> _WHAT IS REQUIRED_
All the lines below need to be output exactly, apart from any images.

> _EXERCISE DATA_
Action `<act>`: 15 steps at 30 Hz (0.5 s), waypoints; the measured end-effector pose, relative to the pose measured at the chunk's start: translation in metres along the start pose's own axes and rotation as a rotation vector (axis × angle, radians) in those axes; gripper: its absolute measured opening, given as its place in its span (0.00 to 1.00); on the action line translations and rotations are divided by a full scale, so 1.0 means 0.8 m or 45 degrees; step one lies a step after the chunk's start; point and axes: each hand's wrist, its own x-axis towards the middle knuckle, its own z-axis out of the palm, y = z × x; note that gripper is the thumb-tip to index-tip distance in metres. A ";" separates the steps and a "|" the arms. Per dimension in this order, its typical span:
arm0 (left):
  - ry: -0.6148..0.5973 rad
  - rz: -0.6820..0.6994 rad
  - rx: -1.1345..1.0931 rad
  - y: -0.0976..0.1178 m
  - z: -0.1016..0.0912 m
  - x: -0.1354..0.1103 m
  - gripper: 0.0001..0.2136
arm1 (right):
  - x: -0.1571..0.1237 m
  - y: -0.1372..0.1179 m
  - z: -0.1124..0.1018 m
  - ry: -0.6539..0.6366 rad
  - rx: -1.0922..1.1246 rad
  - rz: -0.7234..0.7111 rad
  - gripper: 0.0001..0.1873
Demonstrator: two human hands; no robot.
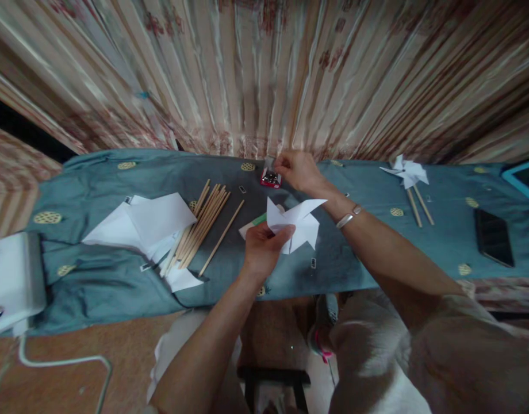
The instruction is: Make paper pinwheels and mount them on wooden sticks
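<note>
My left hand (262, 251) is closed on a white paper pinwheel (305, 229), its thumb pressed over the folded centre. My right hand (299, 171) reaches over to a small red box (271, 179) of shiny metal pins at the back of the table. Its fingertips are pinched together at the box's right edge; whatever is between them is too small to make out. Partly hidden behind my left hand lies a green and white flat item (252, 222). A single wooden stick (221, 237) rests left of that hand.
Several wooden sticks (206, 227) lie beside folded white paper (156, 221) at left. Finished pinwheels on sticks (406, 172), a black phone (494, 237) and a blue-edged device (525, 179) are at right. A white appliance (12, 282) stands far left. A curtain (264, 75) hangs behind the cloth-covered table (359, 264).
</note>
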 end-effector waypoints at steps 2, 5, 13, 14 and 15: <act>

> _SOLUTION FOR THIS EXERCISE_
Action `<act>`: 15 steps at 30 Hz (0.5 s), waypoints; the measured end-effector pose, relative to the pose measured at the chunk's start: translation in metres along the start pose's own axes and rotation as a rotation vector (axis × angle, radians) in those axes; gripper: its absolute measured opening, given as its place in its span (0.00 to 1.00); on the action line translations and rotations are divided by a full scale, so 1.0 means 0.8 m or 45 degrees; step one lies a step after the chunk's start; point and axes: each hand's wrist, its own x-axis towards the middle knuckle, its own z-axis out of the palm, y = z × x; note that gripper is the thumb-tip to index-tip distance in metres. A ";" separates the steps and a "|" the arms. Per dimension in this order, its typical span:
arm0 (left):
  - ry: -0.6148..0.5973 rad
  - rz: -0.6820..0.6994 rad
  - rx: -1.1345..1.0931 rad
  - y: -0.0976..0.1178 m
  - z: -0.1016..0.0912 m
  - x: -0.1354..0.1103 m
  - gripper: 0.0001..0.2136
arm1 (right):
  - x: -0.1571..0.1237 m
  - y: -0.1372..0.1179 m
  - z: -0.1124..0.1018 m
  - ry: -0.6539..0.6366 rad
  - rx: -1.0922..1.1246 rad
  - rz: -0.7234..0.7111 rad
  - gripper: 0.0001..0.1873
Demonstrator: two human hands; no robot.
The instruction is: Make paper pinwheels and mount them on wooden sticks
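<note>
My left hand (262, 251) is closed on a white paper pinwheel (305, 229), its thumb pressed over the folded centre. My right hand (299, 171) reaches over to a small red box (271, 179) of shiny metal pins at the back of the table. Its fingertips are pinched together at the box's right edge; whatever is between them is too small to make out. Partly hidden behind my left hand lies a green and white flat item (252, 222). A single wooden stick (221, 237) rests left of that hand.
Several wooden sticks (206, 227) lie beside folded white paper (156, 221) at left. Finished pinwheels on sticks (406, 172), a black phone (494, 237) and a blue-edged device (525, 179) are at right. A white appliance (12, 282) stands far left. A curtain (264, 75) hangs behind the cloth-covered table (359, 264).
</note>
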 end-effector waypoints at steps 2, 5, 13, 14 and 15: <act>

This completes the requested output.